* _RECORDED INFORMATION_:
_ _ _ _
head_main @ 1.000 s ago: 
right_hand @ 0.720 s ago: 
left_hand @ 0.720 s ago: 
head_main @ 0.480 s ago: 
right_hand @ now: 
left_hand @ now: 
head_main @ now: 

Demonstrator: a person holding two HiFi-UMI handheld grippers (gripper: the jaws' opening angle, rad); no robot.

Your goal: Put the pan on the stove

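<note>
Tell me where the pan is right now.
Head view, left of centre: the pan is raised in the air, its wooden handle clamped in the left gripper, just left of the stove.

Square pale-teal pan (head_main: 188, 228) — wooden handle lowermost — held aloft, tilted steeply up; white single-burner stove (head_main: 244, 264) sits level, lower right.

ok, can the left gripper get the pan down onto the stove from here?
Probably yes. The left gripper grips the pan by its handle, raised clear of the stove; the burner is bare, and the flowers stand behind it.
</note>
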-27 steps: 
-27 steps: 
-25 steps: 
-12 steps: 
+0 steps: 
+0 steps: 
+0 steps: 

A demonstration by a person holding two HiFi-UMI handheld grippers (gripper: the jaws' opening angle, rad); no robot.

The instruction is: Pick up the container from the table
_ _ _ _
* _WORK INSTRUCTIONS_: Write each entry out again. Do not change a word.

* _SOLVED EXERCISE_:
head_main @ 1.000 s ago: 
right_hand @ 0.720 s ago: 
left_hand @ 0.720 s ago: 
head_main @ 0.480 s ago: 
right_hand @ now: 
left_hand @ now: 
head_main @ now: 

Demonstrator: a person holding two HiFi-UMI handheld grippers (gripper: the jaws' opening angle, rad); no robot.

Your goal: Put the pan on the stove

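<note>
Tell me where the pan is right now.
Head view, left of centre: the pan is raised in the air, its wooden handle clamped in the left gripper, just left of the stove.

Square pale-teal pan (head_main: 188, 228) — wooden handle lowermost — held aloft, tilted steeply up; white single-burner stove (head_main: 244, 264) sits level, lower right.

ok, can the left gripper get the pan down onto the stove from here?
Probably yes. The left gripper grips the pan by its handle, raised clear of the stove; the burner is bare, and the flowers stand behind it.
</note>
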-27 steps: 
-27 steps: 
-25 steps: 
-12 steps: 
+0 steps: 
+0 steps: 
+0 steps: 

A demonstration by a person holding two HiFi-UMI handheld grippers (gripper: the jaws' opening angle, rad); no robot.

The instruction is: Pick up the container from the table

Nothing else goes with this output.